-- Task item --
The output is the lines below from the one with "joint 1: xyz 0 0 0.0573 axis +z" through the one with "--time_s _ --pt", both included, printed exactly and with no other line.

-- Information shown --
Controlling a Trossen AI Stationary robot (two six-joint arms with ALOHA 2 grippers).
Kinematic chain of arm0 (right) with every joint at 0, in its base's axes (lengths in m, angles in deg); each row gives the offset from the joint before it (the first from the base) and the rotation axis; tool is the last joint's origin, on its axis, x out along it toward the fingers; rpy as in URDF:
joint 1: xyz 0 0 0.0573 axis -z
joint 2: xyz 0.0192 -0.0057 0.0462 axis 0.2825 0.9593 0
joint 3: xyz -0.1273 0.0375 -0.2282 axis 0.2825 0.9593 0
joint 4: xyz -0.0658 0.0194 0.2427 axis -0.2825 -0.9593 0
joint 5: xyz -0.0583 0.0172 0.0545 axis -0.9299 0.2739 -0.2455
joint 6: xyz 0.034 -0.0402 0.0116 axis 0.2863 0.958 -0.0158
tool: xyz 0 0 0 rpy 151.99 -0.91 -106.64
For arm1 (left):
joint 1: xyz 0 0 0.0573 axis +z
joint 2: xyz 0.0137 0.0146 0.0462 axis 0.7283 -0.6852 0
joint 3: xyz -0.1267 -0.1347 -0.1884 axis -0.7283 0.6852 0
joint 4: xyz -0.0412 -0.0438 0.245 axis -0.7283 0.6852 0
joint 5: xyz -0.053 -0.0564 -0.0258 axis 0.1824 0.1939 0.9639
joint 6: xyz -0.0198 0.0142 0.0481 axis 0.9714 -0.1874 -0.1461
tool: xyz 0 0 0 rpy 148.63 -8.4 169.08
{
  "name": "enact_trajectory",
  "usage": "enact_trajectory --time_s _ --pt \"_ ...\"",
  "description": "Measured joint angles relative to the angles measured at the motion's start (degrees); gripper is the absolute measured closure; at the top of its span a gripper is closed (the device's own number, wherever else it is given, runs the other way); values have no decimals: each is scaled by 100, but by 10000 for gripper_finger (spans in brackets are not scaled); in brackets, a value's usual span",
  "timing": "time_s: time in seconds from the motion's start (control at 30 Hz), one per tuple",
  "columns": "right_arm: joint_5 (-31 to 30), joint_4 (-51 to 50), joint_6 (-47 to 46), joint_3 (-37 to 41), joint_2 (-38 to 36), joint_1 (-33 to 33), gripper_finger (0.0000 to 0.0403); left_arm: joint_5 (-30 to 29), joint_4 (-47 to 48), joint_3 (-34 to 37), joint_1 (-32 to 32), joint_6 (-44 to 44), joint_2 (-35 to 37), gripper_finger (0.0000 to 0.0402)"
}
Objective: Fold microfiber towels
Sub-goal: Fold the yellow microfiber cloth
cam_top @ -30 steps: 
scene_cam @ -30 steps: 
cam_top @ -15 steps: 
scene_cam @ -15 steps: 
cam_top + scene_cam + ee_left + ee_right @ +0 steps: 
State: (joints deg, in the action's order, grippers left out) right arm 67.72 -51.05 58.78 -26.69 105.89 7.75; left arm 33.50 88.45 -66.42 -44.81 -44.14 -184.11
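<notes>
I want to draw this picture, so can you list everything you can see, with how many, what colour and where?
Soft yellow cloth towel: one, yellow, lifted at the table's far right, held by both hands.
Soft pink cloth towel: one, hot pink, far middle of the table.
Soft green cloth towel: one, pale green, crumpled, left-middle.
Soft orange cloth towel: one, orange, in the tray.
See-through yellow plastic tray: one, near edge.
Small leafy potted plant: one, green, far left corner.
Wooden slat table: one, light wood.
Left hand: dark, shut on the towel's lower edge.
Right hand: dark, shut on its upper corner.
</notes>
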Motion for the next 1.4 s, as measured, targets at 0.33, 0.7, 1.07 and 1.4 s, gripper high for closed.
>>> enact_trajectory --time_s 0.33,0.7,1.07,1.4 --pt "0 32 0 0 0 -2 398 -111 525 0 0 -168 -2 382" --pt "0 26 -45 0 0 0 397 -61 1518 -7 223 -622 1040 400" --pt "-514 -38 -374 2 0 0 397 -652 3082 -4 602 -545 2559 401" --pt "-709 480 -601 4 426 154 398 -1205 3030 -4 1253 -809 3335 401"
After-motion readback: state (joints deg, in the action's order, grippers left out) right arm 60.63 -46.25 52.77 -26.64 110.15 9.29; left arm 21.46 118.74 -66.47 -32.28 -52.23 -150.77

-- Answer area --
joint 1: xyz 0 0 0.0573 axis +z
joint 2: xyz 0.0137 0.0146 0.0462 axis 0.7283 -0.6852 0
joint 3: xyz -0.1267 -0.1347 -0.1884 axis -0.7283 0.6852 0
joint 4: xyz -0.0412 -0.0438 0.245 axis -0.7283 0.6852 0
joint 5: xyz -0.053 -0.0564 -0.0258 axis 0.1824 0.1939 0.9639
joint 6: xyz -0.0198 0.0142 0.0481 axis 0.9714 -0.1874 -0.1461
tool: xyz 0 0 0 rpy 148.63 -8.4 169.08
{
  "name": "enact_trajectory",
  "usage": "enact_trajectory --time_s _ --pt \"_ ...\"",

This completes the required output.